WHAT TO PRODUCE
Out of the listing below, copy every line that carries the string "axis".
-- -- --
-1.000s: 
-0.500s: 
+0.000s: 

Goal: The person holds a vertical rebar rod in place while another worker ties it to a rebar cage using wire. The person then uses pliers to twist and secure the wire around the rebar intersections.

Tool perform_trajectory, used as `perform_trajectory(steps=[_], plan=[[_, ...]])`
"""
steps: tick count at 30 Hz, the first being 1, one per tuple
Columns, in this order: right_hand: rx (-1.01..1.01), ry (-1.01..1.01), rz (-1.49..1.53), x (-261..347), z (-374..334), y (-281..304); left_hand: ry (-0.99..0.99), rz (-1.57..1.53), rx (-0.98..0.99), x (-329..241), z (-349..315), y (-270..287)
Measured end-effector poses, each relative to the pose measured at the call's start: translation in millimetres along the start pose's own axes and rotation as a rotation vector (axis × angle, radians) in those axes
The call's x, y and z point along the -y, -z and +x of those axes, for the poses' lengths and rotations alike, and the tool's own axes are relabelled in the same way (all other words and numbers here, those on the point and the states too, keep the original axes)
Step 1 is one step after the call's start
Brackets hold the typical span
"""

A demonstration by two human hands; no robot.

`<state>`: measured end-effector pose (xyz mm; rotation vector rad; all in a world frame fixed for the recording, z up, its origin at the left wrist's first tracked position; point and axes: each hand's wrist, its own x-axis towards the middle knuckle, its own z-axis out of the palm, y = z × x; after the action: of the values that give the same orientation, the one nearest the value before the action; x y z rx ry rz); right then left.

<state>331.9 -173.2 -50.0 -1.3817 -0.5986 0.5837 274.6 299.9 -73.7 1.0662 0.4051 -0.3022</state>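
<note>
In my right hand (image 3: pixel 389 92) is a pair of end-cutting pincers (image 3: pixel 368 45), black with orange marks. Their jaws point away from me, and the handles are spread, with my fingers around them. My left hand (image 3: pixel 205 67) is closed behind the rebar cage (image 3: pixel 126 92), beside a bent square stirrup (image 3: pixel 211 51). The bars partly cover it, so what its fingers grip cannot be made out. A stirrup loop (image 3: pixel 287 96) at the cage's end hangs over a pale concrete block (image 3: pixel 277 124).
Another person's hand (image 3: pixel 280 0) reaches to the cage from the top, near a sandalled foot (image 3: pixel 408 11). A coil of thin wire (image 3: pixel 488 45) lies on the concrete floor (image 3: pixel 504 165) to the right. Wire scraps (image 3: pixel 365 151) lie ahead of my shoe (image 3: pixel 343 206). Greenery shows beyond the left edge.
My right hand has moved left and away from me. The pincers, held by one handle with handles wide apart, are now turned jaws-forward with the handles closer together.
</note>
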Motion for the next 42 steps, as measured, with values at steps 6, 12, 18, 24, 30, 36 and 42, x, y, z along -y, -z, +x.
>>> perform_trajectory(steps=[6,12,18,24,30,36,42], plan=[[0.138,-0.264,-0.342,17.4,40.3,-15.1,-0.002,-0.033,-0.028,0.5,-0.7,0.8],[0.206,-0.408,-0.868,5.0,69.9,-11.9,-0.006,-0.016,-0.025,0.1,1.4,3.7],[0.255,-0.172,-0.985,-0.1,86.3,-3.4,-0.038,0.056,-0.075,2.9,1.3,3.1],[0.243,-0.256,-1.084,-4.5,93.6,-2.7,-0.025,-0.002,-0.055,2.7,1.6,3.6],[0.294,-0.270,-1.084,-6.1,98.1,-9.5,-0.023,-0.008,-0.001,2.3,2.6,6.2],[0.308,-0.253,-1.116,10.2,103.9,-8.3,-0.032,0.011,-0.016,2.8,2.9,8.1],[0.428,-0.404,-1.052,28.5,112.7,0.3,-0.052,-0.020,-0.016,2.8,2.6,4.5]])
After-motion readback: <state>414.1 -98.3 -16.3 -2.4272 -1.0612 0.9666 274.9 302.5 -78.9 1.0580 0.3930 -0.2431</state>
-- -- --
ANSWER TO THIS PROBLEM
Measured end-effector poses, each relative to the pose measured at the call's start: translation in millimetres along the start pose's own axes and rotation as a rotation vector (axis × angle, radians) in those axes
`<state>`: measured end-effector pose (xyz mm; rotation vector rad; all in a world frame fixed for the recording, z up, its origin at the left wrist's first tracked position; point and axes: each hand's wrist, its own x-axis towards the middle knuckle, its own z-axis out of the palm, y = z × x; after the action: of the values that give the same orientation, the one nearest the value before the action; x y z rx ry rz); right then left.

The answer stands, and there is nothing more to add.